#### PROVIDED MATERIAL:
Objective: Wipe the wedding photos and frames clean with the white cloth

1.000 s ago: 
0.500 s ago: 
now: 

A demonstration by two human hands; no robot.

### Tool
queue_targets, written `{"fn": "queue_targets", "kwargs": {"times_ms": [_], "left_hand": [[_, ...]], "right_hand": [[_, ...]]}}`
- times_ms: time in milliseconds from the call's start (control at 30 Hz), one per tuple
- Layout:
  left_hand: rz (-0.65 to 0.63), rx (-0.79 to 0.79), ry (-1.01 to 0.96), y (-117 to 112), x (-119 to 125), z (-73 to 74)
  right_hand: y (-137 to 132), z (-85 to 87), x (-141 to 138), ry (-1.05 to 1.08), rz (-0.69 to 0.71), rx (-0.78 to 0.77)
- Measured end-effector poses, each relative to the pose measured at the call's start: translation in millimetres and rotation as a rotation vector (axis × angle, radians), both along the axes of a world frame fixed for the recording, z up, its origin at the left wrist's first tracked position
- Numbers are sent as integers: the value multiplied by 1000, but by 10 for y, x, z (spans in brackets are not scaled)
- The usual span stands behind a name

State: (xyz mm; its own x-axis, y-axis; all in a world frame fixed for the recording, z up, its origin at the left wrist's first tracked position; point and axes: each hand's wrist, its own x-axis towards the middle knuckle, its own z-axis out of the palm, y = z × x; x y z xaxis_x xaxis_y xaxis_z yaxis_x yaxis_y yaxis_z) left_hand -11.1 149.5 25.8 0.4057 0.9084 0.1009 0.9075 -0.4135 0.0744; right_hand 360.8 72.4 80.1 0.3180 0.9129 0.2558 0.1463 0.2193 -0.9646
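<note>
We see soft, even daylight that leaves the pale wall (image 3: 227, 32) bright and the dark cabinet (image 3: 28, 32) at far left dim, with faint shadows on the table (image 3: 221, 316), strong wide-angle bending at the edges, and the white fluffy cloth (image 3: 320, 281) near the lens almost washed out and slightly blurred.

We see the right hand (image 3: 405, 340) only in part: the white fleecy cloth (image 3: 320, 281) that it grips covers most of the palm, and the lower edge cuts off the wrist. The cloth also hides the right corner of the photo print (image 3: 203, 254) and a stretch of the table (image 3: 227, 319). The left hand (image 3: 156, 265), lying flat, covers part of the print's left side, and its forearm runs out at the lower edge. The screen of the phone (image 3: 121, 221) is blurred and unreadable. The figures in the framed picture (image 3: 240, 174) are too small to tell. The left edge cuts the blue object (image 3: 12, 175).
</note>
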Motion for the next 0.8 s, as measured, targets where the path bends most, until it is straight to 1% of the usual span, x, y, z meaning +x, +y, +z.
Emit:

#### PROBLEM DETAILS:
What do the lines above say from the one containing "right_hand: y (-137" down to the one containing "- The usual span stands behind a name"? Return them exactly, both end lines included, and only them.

#### COMPLETED TASK:
  right_hand: y (-137 to 132), z (-85 to 87), x (-141 to 138), ry (-1.05 to 1.08), rz (-0.69 to 0.71), rx (-0.78 to 0.77)
- Measured end-effector poses, each relative to the pose measured at the call's start: translation in millimetres and rotation as a rotation vector (axis × angle, radians), both along the axes of a world frame fixed for the recording, z up, its origin at the left wrist's first tracked position
- Numbers are sent as integers: the value multiplied by 1000, but by 10 for y, x, z (spans in brackets are not scaled)
- The usual span stands behind a name

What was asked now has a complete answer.